Guy Taillefer’s editorial: to put an end to Pinochet

A wonderful and heartwarming election to the presidency of Chile of the radical left candidate Gabriel Boric. At the end of 2021 in the form of the end of the pandemic world, the Chileans, them, walked Sunday against the climate of general depression. Let us not forbid ourselves to speak of “revolution” – by the street and by the ballot box. Gabriel Boric, former student leader, young at his 35, not only won the presidency in the second round of the election, he won it decisively (56% against 44%) against his opponent of extreme right, José Antonio Kast, devotee of Augusto Pinochet and Jair Bolsonaro. And what is more, against the backdrop of a substantial participation rate (55%, a record for Chile). The polls heralded a neck-and-neck battle between these two extremes; they got it all wrong. Mr. Boric’s victory is meaningful in that it reflects in society the will from all points of view of a clear break with the legacy of the dictatorship.

We do not yet know what this major shift will be done in concrete terms, if the new president will succeed in translating it into lasting policies of social justice or if it will be summed up by ephemerality to a popular rant, as too often happens. In a world stuck in its populism, it is an election that makes you dream – and that will make a certain Gabriel Québécois dream. There is no question here of sulking his pleasure in seeing the populist and ultraconservative right which is rampant throughout Latin America bite the dust in Chile. But where and how will the new government find the fiscal and political means for its ambitions?

“Do not be afraid of the youth to change this country. […] If Chile was the cradle of neoliberalism, it will also be its tomb, ”Boric said in the campaign. They are high, the expectations of urban youth, who mobilized in its favor and without whom it would not be there. However, the more difficult the president’s room for maneuver will be, the more difficult it will be to dig. He promotes the welfare state in health, education and pensions, but he will face a parliament divided down the middle between left and right. And if Mr. Kast was quick to concede victory on Sunday, which is to his credit, it goes without saying that the caste which still pulls the strings of a hyperprivatized Chilean economy will not leave without saying anything the new president dismantle the structure of privilege and inequality scaffolded by the Chicago Boys.

We would like to see what is happening in Chile happen in Brazil, where the left, failing to renew itself, remains a prisoner of the tutelary figure of Luiz Inácio Lula da Silva.

Gabriel Boric is a new generation of committed thirties who did not experience the dictatorship that ended in 1990, or barely, and even less the overthrow in 1973 of Salvador Allende, for which we can not help today to have a thought. The point is that they are progressive economically and environmentally, but also on societal issues, such as abortion rights and gender equality, a consistency that much of the left lacks. Latin American. Their progressivism is due to something else still, and very important: the fact that they are breaking with a traditional disconnected left, the one which, in the name of the “democratic transition”, has spared the goat and the cabbage for 30 years without questioning the established neoliberal order, if only through superficial indentations.

What does a transition mean that changes nothing fundamentally?
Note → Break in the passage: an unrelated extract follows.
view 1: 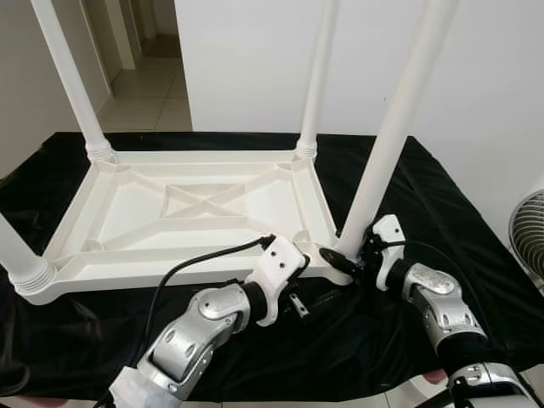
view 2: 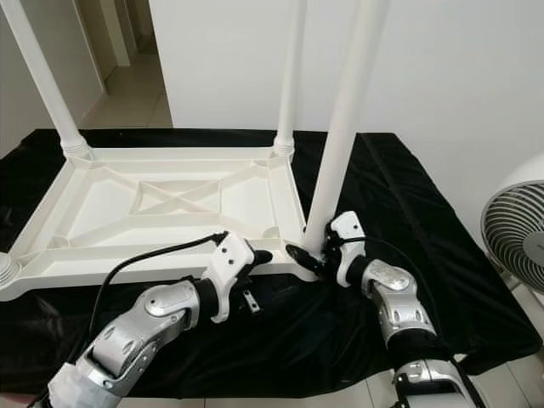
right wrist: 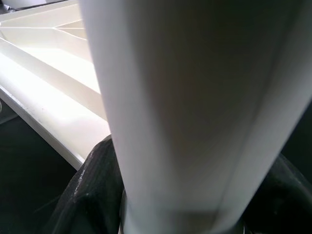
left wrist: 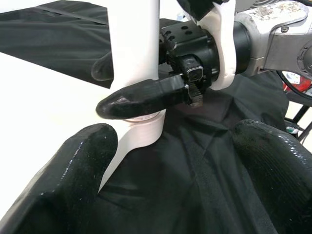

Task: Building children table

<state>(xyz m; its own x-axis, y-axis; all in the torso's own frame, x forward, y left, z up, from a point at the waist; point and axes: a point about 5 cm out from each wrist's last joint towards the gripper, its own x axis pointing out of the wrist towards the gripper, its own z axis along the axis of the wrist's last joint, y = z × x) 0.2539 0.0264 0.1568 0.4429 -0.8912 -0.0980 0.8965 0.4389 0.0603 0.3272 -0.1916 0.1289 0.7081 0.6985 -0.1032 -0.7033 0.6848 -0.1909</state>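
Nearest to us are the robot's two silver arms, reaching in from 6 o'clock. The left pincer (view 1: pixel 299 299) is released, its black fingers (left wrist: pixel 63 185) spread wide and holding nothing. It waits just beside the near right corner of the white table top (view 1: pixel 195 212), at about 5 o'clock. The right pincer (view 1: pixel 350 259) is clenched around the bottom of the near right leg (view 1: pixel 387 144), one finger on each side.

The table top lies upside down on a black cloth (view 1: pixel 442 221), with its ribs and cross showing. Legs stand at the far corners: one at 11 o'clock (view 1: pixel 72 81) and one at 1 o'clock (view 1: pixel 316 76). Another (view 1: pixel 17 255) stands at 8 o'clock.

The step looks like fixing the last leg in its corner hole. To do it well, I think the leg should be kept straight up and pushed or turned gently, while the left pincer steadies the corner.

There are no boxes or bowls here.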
Sunday’s upheaval did not fall from the sky. This question, many Chileans have been asking for at least 10 years. From the major demonstrations of winter 2011 against student debt to the historic movement of 2019 against inequalities, this young new democratic left has patiently consolidated its presence in Parliament – as well as at the municipal level, now controlling town halls of Valparaíso and Santiago. It was then from the 2019 movement that came the demand to repeal the Constitution imposed under the dictatorship, a demand which was approved by referendum up to 78% before giving rise to the election of a Constituent Assembly. largely from civil society, responsible for drafting a new Magna Carta by the summer of 2022. With others, Gabriel Boric has carried all these debates, from the street to the ballot box.

It is now up to him to form a government of the broad coalition united around his candidacy – a Frente amplio which ranges from the Communist Party to various center-left movements. Nothing ventured, nothing gained. He will always be able to seek advice from former presidents Ricardo Lagos and Michelle Bachelet, who have given him their support. Chile is turning into a laboratory of direct democracy which deserves the greatest attention.